Running Agent Diagnostic Command

Details how to run the Trustgrid Agent diag command and understand the output

  3 minute read  

The diag command is designed to determine if an agent has the required connectivity to connect to the Trustgrid Control Plane.

Running diag Command

  1. Connect to the machine with the Trustgrid agent installed and open a console.
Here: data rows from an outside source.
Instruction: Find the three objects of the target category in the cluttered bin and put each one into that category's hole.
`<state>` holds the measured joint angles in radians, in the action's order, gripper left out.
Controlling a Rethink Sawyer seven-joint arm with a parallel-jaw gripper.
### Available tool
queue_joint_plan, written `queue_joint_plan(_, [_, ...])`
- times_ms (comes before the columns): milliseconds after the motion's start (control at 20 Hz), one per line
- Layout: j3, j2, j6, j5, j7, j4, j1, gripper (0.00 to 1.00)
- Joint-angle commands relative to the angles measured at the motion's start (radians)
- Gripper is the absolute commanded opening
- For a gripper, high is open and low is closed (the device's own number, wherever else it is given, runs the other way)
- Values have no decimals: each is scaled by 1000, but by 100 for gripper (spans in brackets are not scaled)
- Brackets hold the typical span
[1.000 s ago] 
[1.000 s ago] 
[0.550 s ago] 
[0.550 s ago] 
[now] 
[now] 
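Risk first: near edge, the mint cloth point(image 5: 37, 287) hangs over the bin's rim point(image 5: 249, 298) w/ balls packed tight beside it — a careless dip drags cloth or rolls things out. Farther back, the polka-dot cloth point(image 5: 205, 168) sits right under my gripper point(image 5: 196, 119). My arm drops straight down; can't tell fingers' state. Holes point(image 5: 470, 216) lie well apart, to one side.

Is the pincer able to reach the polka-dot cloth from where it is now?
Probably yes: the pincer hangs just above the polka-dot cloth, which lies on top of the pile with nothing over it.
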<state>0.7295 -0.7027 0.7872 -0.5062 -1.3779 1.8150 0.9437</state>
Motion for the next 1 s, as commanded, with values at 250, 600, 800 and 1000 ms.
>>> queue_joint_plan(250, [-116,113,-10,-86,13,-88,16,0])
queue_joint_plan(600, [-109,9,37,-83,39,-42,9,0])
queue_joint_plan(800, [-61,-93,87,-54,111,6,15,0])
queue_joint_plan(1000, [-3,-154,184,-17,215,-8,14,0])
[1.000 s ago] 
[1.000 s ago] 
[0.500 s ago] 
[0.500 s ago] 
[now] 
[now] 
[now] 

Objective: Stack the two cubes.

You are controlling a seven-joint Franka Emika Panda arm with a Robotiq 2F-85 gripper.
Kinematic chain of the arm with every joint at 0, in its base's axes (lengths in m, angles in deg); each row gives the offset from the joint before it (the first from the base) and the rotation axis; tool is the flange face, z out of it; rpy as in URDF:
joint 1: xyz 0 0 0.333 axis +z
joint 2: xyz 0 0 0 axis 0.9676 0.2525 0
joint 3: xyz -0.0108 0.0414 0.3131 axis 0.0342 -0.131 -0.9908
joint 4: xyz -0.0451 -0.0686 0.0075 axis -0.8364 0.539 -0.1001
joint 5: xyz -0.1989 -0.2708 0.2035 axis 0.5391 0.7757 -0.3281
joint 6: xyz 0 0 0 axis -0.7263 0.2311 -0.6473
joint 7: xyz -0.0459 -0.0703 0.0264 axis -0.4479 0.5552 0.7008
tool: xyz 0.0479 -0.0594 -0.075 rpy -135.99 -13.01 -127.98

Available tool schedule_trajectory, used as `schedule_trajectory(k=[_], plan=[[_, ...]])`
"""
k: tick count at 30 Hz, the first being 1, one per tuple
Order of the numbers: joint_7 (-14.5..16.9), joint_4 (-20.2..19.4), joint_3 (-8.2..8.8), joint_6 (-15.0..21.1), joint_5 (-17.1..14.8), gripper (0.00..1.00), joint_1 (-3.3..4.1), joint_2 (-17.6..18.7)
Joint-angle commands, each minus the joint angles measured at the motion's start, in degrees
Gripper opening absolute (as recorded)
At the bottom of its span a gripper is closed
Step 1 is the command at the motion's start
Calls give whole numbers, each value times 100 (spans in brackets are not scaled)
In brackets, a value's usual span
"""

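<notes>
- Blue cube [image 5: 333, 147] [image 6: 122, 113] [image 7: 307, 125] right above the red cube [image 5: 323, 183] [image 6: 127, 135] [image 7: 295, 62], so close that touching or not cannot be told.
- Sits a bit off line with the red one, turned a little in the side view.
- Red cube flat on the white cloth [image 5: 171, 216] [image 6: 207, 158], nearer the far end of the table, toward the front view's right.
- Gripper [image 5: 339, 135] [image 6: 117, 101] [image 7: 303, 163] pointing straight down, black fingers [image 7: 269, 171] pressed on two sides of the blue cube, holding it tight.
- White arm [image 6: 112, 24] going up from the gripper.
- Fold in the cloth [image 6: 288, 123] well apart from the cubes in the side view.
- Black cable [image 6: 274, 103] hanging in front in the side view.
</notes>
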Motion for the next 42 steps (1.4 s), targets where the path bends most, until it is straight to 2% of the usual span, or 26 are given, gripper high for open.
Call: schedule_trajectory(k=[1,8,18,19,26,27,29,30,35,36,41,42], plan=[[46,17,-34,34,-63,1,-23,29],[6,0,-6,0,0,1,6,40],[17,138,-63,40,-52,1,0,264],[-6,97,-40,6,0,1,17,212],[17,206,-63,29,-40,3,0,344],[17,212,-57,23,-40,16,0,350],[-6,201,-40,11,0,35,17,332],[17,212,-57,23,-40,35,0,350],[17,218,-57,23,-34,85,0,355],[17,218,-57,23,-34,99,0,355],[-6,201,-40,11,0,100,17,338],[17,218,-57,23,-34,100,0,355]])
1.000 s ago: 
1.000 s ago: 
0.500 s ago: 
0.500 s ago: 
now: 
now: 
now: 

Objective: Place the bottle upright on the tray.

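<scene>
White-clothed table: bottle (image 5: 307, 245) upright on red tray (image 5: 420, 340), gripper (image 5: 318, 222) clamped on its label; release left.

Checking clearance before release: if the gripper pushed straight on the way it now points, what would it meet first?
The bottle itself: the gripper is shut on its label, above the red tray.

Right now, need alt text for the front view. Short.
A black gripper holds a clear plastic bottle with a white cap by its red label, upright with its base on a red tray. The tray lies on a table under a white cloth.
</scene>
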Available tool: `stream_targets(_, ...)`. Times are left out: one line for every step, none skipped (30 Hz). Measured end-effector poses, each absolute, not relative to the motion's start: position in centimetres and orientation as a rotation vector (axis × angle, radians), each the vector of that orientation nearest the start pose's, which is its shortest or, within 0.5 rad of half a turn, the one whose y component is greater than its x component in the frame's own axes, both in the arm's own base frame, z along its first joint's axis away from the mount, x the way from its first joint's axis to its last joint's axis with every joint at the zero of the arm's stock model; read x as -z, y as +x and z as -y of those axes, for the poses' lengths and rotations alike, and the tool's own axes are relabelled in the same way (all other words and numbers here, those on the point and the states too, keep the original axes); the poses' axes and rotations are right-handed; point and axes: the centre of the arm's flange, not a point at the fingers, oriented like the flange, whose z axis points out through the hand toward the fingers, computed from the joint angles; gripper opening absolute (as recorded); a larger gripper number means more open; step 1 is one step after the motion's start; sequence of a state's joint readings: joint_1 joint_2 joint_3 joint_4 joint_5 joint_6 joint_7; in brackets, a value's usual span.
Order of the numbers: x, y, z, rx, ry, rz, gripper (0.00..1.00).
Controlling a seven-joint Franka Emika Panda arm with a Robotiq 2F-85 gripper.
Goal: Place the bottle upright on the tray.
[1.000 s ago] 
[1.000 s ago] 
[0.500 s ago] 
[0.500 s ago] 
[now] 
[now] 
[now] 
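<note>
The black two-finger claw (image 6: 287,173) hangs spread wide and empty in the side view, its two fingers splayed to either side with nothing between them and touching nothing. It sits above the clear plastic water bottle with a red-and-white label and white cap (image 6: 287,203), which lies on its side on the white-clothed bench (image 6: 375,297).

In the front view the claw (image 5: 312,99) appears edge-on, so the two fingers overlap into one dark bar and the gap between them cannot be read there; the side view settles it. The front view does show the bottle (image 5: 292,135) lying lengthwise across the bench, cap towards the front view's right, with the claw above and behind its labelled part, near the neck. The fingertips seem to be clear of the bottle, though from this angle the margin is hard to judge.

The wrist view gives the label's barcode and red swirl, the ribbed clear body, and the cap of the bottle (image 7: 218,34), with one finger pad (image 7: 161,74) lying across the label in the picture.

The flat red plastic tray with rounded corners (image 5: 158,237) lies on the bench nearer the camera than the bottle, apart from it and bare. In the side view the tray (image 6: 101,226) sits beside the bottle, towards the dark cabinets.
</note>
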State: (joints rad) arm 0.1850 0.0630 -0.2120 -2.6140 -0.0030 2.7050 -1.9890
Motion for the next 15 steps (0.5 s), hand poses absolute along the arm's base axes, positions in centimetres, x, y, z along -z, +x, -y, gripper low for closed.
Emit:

If running as a container you will need to use the appropriate tools to get command line interface (cli) inside the container not the host.
  2. Run the command tg-agent diag
  3. Review the output
tg-agent diag
--------------------------------------------------------------------------------
-------------------------------------- DNS -------------------------------------
--------------------------------------------------------------------------------

keymaster.trustgrid.io:
	35.171.100.28

gatekeeper.trustgrid.io:
	35.171.100.26
	35.171.100.25
	35.171.100.27

zuul.trustgrid.io:
	35.171.100.19
	35.171.100.20

repo.trustgrid.io:
	35.171.100.29

--------------------------------------------------------------------------------
--------------------------------- CONNECTIVITY ---------------------------------
--------------------------------------------------------------------------------

keymaster.trustgrid.io:443:
	35.171.100.28:443:              OK

gatekeeper.trustgrid.io:8443:
	35.171.100.26:8443:             OK
	35.171.100.27:8443:             OK
	35.171.100.25:8443:             OK

zuul.trustgrid.io:8443:
	35.171.100.20:8443:             OK
	35.171.100.19:8443:             OK

repo.trustgrid.io:443:
	35.171.100.29:443:              OK

--------------------------------------------------------------------------------
-------------------------------------- TLS -------------------------------------
--------------------------------------------------------------------------------

keymaster.trustgrid.io:443:
	35.171.100.28:443:              OK

repo.trustgrid.io:443:
	35.171.100.29:443:              OK

--------------------------------------------------------------------------------
------------------------------------- MTLS -------------------------------------
--------------------------------------------------------------------------------

gatekeeper.trustgrid.io:8443:
	35.171.100.27:8443:             OK
	35.171.100.26:8443:             OK
	35.171.100.25:8443:             OK

zuul.trustgrid.io:8443:
	35.171.100.20:8443:             OK
	35.171.100.19:8443:             OK

Understanding the Output

The diag command steps through several levels to help determine where a breakdown in connectivity may be occurring.

DNS

First, the agent will attempt to resolve key hostnames for Trustgrid control plane services using the agent OS’s configured DNS servers. Some will return a single IP, some will return several.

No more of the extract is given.